Stołeczny Ratusz uspokaja, że podwyżki cen komunikacji miejskiej będą, ale nie tak wysokie - cytuje "Życie Warszawy".

Po wczorajszym tekście, gdzie dziennikarze ujawnili planowane w Warszawie podwyżki cen biletów komunikacji miejskiej nawet o 100 proc. w ciągu dwóch lat, odezwali się pracownicy Zarządu Transportu Miejskiego i Ratusza. Twierdzą, że podane kwoty są jedynie propozycjami.
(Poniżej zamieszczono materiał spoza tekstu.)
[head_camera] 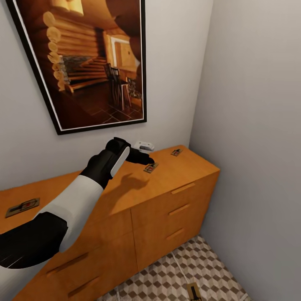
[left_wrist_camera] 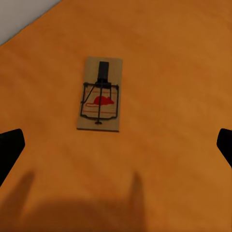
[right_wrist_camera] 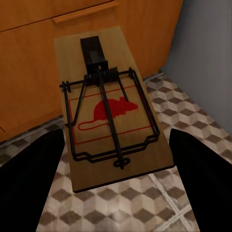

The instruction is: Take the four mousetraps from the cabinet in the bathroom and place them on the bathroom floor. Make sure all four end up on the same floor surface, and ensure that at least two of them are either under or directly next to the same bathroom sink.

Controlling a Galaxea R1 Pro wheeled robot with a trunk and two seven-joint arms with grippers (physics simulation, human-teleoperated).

"Wpływy biletowe pozwalają pokryć 30 proc. kosztów funkcjonowania komunikacji. To jeden z niższych wskaźników w Europie. Podwyżki są potrzebne, ale nie tej skali. To strzał w stopę, który może zniechęcić pasażerów do komunikacji miejskiej" - mówi gazecie prof. Wojciech Suchorzewski z Politechniki Warszawskiej.

Stołeczni urzędnicy wciąż szukają sposobów na finansowanie bieżącej działalności komunikacji oraz utrzymanie sieci i taboru. W planie jest też m.in. wprowadzenie 100-złotowej opłaty za pozostawienie na cały dzień samochodu na parkingu "Parkuj i jedź".

Wzrost dochodów mogłaby zapewnić podniesiona opłata za parkowanie samochodów w centrum. Jednak jej wysokość, do maksimum 3 zł za godz., ogranicza ustawa o drogach publicznych.

Reklama

Niewykluczone, że celowo dopuszczono do przecieku informacji o 100-procentowej podwyżce, by w efekcie społecznego niezadowolenia obniżyć ją do 80 albo 50 proc. - komentuje opozycja.

Jak mają się drastyczne podwyżki cen biletów do zachęcania obywateli, by zostawili swoje samochody i przesiedli się do komunikacji miejskiej - pyta "Życie Warszawy".